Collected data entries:

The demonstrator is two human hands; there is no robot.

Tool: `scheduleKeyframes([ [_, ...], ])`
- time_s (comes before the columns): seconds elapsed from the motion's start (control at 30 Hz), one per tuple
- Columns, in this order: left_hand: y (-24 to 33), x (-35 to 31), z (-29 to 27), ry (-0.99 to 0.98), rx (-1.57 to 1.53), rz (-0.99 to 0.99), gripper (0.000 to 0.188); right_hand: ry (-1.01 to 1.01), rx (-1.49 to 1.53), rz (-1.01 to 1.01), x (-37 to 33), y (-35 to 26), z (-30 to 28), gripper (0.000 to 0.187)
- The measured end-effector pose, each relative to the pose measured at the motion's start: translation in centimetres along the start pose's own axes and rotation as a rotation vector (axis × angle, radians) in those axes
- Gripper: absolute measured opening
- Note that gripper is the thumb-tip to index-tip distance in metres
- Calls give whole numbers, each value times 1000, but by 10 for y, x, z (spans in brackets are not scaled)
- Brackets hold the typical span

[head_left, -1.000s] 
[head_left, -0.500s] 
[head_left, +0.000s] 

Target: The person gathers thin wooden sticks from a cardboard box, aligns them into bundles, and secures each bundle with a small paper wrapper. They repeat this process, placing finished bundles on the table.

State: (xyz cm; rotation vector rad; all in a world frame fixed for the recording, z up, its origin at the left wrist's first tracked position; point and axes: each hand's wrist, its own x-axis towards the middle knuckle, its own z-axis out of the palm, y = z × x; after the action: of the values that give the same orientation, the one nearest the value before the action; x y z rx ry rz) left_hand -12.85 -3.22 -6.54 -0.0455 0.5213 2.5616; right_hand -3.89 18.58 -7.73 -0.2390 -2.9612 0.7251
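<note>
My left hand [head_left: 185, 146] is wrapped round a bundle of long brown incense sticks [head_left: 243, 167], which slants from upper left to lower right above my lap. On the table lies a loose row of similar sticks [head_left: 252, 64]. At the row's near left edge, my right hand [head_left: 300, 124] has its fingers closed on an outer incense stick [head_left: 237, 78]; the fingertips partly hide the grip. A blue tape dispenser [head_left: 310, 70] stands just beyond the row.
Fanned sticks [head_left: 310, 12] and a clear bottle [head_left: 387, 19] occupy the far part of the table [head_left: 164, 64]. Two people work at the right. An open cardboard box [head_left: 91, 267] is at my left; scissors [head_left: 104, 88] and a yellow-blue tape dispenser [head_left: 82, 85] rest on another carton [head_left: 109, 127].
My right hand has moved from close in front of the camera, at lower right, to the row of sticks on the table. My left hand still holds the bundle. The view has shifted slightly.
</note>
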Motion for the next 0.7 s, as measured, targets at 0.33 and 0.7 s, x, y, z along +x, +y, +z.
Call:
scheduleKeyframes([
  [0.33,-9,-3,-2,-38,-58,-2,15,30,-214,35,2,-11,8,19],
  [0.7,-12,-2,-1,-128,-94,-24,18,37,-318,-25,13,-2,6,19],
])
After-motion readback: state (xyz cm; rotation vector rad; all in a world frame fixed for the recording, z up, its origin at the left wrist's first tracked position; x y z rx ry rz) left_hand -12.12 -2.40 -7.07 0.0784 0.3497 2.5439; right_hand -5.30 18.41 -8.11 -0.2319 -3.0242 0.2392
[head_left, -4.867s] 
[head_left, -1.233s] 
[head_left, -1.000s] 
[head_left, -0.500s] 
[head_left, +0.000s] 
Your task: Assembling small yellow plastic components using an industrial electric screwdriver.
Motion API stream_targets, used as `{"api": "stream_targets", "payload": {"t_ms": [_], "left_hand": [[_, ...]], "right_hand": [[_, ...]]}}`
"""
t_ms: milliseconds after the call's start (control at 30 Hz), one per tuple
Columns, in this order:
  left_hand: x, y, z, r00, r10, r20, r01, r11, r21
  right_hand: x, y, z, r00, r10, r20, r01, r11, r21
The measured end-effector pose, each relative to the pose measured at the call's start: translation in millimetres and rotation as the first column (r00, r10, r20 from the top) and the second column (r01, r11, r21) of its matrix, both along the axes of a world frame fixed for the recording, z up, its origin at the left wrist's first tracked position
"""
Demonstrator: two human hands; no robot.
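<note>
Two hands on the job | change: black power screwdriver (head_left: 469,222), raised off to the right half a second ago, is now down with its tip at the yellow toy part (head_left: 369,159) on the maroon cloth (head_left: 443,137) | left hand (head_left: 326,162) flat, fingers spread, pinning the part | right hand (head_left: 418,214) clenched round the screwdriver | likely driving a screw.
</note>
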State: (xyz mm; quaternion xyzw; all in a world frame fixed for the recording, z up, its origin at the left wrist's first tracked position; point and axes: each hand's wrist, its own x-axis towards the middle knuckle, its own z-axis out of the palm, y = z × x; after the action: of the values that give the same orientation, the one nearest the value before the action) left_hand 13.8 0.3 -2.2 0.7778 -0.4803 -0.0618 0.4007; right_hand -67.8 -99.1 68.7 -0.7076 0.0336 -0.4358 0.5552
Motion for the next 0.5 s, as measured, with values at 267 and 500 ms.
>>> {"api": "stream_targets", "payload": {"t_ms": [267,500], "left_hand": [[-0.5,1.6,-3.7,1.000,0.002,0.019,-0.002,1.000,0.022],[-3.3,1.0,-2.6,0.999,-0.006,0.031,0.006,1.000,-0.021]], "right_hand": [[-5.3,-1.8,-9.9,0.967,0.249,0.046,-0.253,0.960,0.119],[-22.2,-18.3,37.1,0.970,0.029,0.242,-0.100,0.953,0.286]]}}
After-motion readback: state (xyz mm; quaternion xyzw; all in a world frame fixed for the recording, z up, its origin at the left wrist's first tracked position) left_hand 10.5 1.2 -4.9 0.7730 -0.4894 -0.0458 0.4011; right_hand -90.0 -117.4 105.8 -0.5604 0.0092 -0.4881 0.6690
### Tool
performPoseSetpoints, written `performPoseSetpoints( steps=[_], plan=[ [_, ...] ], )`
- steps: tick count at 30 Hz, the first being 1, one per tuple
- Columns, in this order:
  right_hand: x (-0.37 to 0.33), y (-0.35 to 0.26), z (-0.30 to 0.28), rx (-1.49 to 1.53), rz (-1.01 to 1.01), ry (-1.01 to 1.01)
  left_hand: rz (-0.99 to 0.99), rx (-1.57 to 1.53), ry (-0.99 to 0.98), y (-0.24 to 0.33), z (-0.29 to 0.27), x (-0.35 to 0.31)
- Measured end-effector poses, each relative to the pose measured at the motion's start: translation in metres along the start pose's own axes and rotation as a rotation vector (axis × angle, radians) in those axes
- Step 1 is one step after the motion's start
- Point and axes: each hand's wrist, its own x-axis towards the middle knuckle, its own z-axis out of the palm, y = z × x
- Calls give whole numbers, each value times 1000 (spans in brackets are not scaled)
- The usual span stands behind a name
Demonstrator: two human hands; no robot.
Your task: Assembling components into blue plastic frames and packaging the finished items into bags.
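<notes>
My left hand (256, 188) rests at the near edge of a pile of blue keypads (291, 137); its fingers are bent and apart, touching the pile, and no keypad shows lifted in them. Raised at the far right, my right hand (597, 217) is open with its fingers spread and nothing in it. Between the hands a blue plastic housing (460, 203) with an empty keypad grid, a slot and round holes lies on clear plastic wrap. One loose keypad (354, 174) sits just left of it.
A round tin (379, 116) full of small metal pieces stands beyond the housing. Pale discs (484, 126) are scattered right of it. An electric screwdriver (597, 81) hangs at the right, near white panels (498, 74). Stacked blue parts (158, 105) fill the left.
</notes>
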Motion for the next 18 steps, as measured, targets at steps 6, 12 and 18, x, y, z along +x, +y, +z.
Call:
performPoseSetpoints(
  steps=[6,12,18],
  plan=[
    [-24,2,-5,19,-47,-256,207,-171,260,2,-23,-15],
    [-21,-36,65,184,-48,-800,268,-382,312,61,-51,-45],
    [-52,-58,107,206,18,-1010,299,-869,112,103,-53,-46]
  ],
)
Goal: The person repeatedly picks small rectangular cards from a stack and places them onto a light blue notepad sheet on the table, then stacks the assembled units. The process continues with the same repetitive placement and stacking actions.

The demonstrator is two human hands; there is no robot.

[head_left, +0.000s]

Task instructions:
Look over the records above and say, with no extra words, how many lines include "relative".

Exercise solution:
3